しかし、規制が緩和されれば、これまで形式的ながらも履行されたきた「同意」手続きがなくなり、自分の仮名情報がどのように活用されるか全く知ることができないプライバシー侵害の恐れもある。現在韓国では医療ビッグデータ会社が患者4400万人の処方箋を住民登録番号を暗号化した後、薬局の処方箋管理プログラム会社から患者の同意なしに買い入れ、製薬会社などに転売した疑いで刑事裁判にかけられている。政府の方針通りに個人情報保護法が改正された場合、このような事業モデルが「安全な仮名情報処理」と「研究・市場調査目的」なら可能になる。

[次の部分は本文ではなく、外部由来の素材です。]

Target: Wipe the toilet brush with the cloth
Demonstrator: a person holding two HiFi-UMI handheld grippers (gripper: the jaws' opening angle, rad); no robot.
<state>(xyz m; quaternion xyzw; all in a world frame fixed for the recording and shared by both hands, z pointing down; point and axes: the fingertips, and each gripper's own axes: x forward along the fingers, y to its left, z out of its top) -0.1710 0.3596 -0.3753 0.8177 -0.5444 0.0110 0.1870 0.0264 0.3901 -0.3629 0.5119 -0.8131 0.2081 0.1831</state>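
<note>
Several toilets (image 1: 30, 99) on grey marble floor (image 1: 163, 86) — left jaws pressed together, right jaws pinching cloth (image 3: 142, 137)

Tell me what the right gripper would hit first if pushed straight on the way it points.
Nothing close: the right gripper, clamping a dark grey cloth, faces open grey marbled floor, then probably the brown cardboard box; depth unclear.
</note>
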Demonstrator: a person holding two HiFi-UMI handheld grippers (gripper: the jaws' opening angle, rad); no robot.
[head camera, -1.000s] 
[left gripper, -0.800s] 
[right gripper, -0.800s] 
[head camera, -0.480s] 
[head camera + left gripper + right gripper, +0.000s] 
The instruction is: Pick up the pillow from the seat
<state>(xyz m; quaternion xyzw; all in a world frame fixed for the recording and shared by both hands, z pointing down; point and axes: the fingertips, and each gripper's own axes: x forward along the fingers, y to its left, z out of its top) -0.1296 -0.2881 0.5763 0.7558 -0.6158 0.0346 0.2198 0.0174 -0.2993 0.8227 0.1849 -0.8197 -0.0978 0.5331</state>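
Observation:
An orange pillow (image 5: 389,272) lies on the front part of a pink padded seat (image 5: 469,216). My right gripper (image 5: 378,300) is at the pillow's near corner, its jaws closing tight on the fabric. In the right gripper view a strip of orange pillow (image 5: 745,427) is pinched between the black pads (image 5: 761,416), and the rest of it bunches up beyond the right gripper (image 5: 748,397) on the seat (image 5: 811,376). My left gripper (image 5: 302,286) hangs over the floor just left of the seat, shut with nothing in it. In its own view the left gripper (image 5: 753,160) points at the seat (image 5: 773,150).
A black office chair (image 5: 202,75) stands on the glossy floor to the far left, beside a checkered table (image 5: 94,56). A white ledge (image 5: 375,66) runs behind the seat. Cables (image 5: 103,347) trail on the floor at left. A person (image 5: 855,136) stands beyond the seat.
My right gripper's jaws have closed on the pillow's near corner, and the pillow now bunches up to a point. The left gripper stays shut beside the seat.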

特に今回の規制緩和が病院や保険会社、通信会社、銀行など他の種類のデータ間の結合も認めているうえ、技術の発達によりウェアラブル機器(身に付ける電子機器)などで内密な情報が多く生産されるため、プライバシーに密接した資料が企業に蓄積される可能性も高い。市民団体は仮名情報の活用の事実が個人に十分に告知されるべきだと主張するが、行政安全部の関係者は「事前告知の義務化は今のように使用できなくするということ」だとし、「個人が事後に仮名情報の提供事実を認知し、このような情報活用に同意しない場合は、個人情報を削除できるようにするなどの補完装置を法に明示する」と明らかにした。
市民団体「公益目的に限定すべき」
診療記録などプライバシー侵害の恐れも
データ結合の場合は個人の識別容易になる
監督体系が一元化されず、規制力が弱体化
■保護対策は「処罰強化」だけ
政府は、個人情報流出・侵害は「強力な処罰」で制裁するという方針だ。仮名情報の利用過程で、特定個人を特定できるようになった場合、処理を中止し、データを削除するように義務化する一方、故意的に個人を特定した場合は刑事処罰と課徴金を賦課する方向で立法を推進する計画だ。
これまで個人情報保護に関する法律と規制機関が個人情報保護法(行政安全部、個人情報保護委員会)、情報通信網法(放送通信委員会)、信用情報法(金融委員会)などに分散されており、法律ごとに重複・類似規定が乱立しているため、市民社会団体はもちろん、企業も規制・監督体系の一元化を主張してきたが、政府は個人情報保護委員会の地位を強化すると言及しただけで、具体的な内容は提示しなかった。主に情報技術(IT)企業を代理してきたク・テオン弁護士(テク&ロー法律事務所)は「省庁間に乱立した個人情報保護法令の統合、ガバナンスの整理が急がれるが、(今回の政府発表で)それは抜け落ちている」と話した。